In a 6-3 decision just hours before the game, the Supreme Court ultimately rejected Idaho’s attempt to overturn a lower court’s order on the state’s near-total abortion ban. The Biden administration argues the ban is illegal under federal emergency aid requirements known as EMTALA.

“[The EMTALA decision] does not change the fact that reproductive freedom is under attack,” HHS Secretary Xavier Becerra said in a statement Thursday. “When the Court overturned Roe v.
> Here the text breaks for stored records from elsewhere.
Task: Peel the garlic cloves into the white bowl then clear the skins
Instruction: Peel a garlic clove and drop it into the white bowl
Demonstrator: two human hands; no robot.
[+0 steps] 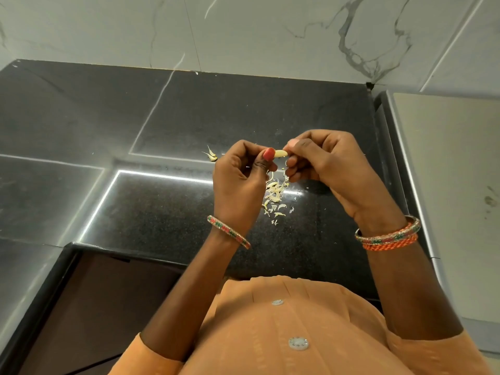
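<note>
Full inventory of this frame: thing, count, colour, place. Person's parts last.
garlic clove: one, pale yellow, pinched between both hands above the counter
skin pile: many flakes, cream, on the counter under the hands
stray skin: one small cluster, cream, on the counter beyond the left hand
counter: one, black speckled stone
wall: white marble tiles, behind the counter
white bowl: not in view
bangles: left wrist one, right wrist appears two; red, green, orange
top: one, orange, two buttons
left hand: one, grip on the clove
right hand: one, grip on the clove
</note>
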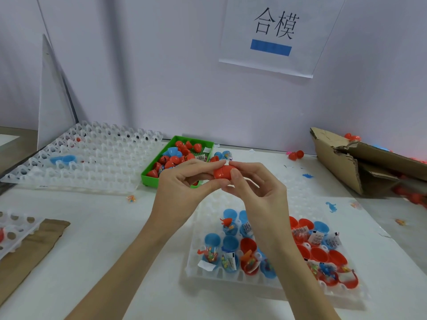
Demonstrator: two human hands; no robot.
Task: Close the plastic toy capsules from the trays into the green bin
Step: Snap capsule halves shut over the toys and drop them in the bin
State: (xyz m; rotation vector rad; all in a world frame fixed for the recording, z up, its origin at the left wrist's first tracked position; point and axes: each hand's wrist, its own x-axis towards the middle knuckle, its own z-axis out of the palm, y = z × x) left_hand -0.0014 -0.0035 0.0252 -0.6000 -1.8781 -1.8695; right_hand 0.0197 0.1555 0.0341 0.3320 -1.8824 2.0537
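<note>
A red toy capsule (222, 172) is held above the table between both hands, its two halves together. My left hand (182, 188) pinches its left side with thumb and forefinger. My right hand (256, 190) pinches its right side. Just behind my hands stands the green bin (150, 175), holding several closed red and blue capsules. Below my arms lies a clear tray (233, 277) with several open red and blue capsule halves holding small toys and paper slips.
A stack of empty clear trays (92, 155) with a blue capsule half lies at the left. A torn cardboard box (360, 162) with red capsules sits at the right. Another tray (13, 232) on cardboard is at the far left. Small toys are scattered on the white table.
</note>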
Wade, it unleashed an unprecedented attack on reproductive rights, and every day we see the consequences.”

A vast majority of Americans saying that abortion should be legal under most or some circumstancescreating a dilemma for Republicans defending restrictions like the Idaho law, which federal lawyers say leaves a dangerous question about when a life-threatening condition is serious enough to warrant the procedure.
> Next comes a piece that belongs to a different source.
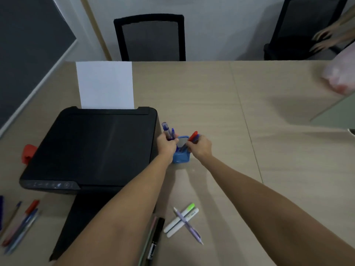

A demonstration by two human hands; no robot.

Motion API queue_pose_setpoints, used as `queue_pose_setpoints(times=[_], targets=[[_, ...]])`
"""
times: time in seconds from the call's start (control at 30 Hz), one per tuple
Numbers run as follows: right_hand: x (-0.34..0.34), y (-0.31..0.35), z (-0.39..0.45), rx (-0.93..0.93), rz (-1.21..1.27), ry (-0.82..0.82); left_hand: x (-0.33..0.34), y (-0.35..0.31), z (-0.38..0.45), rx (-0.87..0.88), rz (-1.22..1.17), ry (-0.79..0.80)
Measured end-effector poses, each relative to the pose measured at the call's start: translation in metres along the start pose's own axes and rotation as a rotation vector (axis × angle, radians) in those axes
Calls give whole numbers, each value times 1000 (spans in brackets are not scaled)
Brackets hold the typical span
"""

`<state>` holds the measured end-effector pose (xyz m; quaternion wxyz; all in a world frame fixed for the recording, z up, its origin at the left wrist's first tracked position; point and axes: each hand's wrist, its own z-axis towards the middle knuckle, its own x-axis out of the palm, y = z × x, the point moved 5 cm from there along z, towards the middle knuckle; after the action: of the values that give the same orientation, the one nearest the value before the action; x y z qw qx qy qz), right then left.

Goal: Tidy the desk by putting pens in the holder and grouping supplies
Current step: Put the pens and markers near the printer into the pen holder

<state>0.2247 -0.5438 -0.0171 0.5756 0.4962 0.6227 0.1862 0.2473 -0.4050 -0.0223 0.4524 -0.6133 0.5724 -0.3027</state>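
Two hands at blue holder [181,153] | left hand [166,144] closed around blue pens [168,131], just left of holder's rim | right hand [199,147] pinching red pen [192,136], tilted over holder's right edge | loose pens [183,220] nearer than holder

Two bare forearms beside the printer [92,148]; left hand [166,144] and right hand [200,148] ungloved, unadorned, sleeveless.
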Motion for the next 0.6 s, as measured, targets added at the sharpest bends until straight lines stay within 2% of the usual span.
queue_pose_setpoints(times=[0.23,0.43,0.53,0.6], targets=[[15,-5,20,-78,-208,108,3,4,7,31,95,3],[-3,-10,5,-19,-89,58,-8,2,-3,50,169,3],[-20,-21,-15,-19,-67,-19,-18,-5,-24,167,330,-23],[-27,-32,-43,-40,-102,-55,-21,-12,-52,303,423,21]])
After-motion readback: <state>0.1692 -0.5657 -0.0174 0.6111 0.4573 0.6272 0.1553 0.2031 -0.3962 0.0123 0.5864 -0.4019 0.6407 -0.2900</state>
Judges heard from Biden administration lawyers in April that since Idaho implemented the law, one of the state’s largest hospitals has transported at least six pregnant women with serious complications to neighboring states to avoid run-ins with the law, prompting doctors who providing care could be punishable.

Federal attorneys argue that state law does not address situations in which a patient suffered a hemorrhage or suffered the loss of reproductive organs but was not in immediate danger of losing his life.
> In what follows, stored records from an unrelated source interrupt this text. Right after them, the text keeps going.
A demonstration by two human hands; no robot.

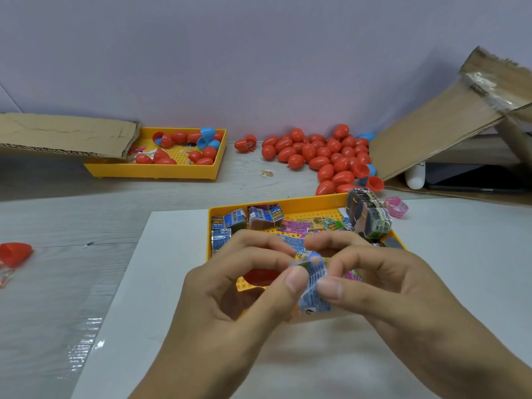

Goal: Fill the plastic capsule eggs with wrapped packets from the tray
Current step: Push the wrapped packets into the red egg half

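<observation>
Both hands meet over the near yellow tray (299, 205), which holds several wrapped packets. My left hand (230, 295) and my right hand (383, 286) pinch one blue printed packet (312, 286) between thumbs and fingers. A red egg half (260, 277) shows under my left fingers; whether that hand holds it or it lies in the tray I cannot tell. A banded stack of packets (368, 216) leans on the tray's far right corner. A pile of closed red eggs (319, 155) lies on the table beyond it.
A second yellow tray (157, 171) with red and blue eggs sits at the back left, partly under a cardboard flap (66, 133). A cardboard box (449, 122) stands at the right. A red egg half (15, 253) lies at the far left. A pink roll (397, 207) lies right of the tray.
</observation>
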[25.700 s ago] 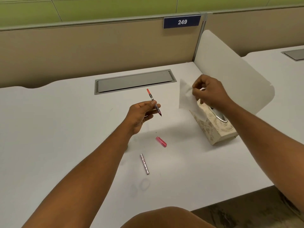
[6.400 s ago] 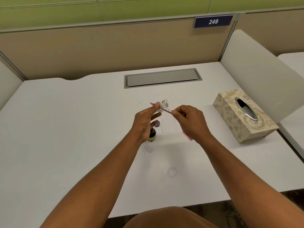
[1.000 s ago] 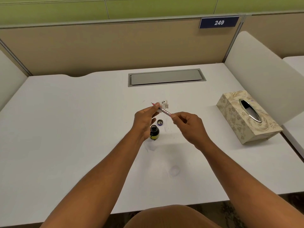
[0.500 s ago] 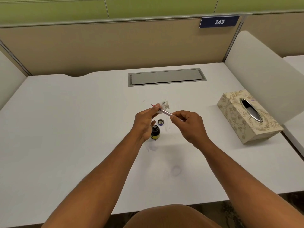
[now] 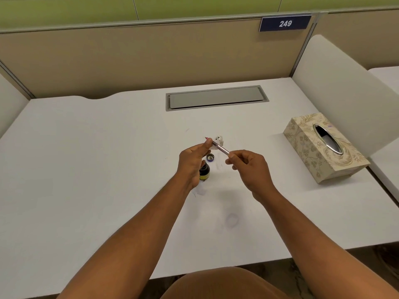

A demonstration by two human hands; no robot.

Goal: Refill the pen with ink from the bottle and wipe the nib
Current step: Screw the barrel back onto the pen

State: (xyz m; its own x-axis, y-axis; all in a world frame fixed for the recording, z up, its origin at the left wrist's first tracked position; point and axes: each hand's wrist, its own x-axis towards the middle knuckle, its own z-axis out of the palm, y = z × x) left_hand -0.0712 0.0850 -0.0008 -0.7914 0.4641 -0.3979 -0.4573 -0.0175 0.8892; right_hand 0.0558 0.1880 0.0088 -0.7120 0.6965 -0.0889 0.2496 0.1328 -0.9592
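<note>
I hold the pen (image 5: pixel 219 147) between both hands above the white desk (image 5: pixel 86 169). My left hand (image 5: pixel 192 161) pinches its front end, whose reddish tip pokes out past the thumb. My right hand (image 5: pixel 248 167) grips the silver barrel end. A crumpled white tissue (image 5: pixel 218 140) lies on the desk just behind the pen. The small dark ink bottle (image 5: pixel 204 172) with a yellow label stands open under my left hand, partly hidden by it. Its cap (image 5: pixel 210 157) lies beside it.
A patterned tissue box (image 5: pixel 323 147) stands at the right of the desk. A grey cable hatch (image 5: pixel 217 97) is set into the desk at the back. White divider panels rise on the right and left, with a beige partition behind. Faint ink rings mark the desk nearer me.
Since 25 s ago the ink bottle and cap have appeared and both hands have come onto the pen. Over the last second the hands barely move.
</note>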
But some conservative justices questioned whether the Biden administration’s inclusion of abortion in emergency care requirements could open the door to federal encroachment on state laws.

Justice Samuel Alito also separately questioned the Food and Drug Administration’s authority to relax mifepristone prescribing rules, and in April the arguments nodded to the Comstock Act, a 150-year-old law against sending “obscene” material. The regulation, which Biden’s lawyer said has been “lifted” since the 1930s, could reemerge during a new Trump presidency as a new path to restricting mifepristone.

Some states have already taken steps to restrict the medication. Louisiana passed a law this spring making mifepristone a controlled substance, closing the door to telehealth prescribing. Some attorneys general have also said they plan to do so proceed with a legal challenge access to mifepristone.

Ultimately, the court’s open-ended rulings leave room for more confusion in hospitals and unnecessarily dangerous care, reproductive rights advocates argue.

In addition to Idaho, thirteen other states have passed abortion bans; Nearly half of U.S. states have passed abortion restrictions since Roe was overturned.

Rubel, the Idaho Democrat, said her party is exploring a ballot initiative to secure abortion access, but that it won’t be ready for this year’s election cycle.

Asked about the presidential debate just hours away and what she would like to hear from Trump on abortion policy, Rubel mentioned the departure of midwives from abortion-ban states, underscoring the thorny issue for Republicans heading into the election. “Is [he] proud of the impact this has had on the health care landscape for women in red states?”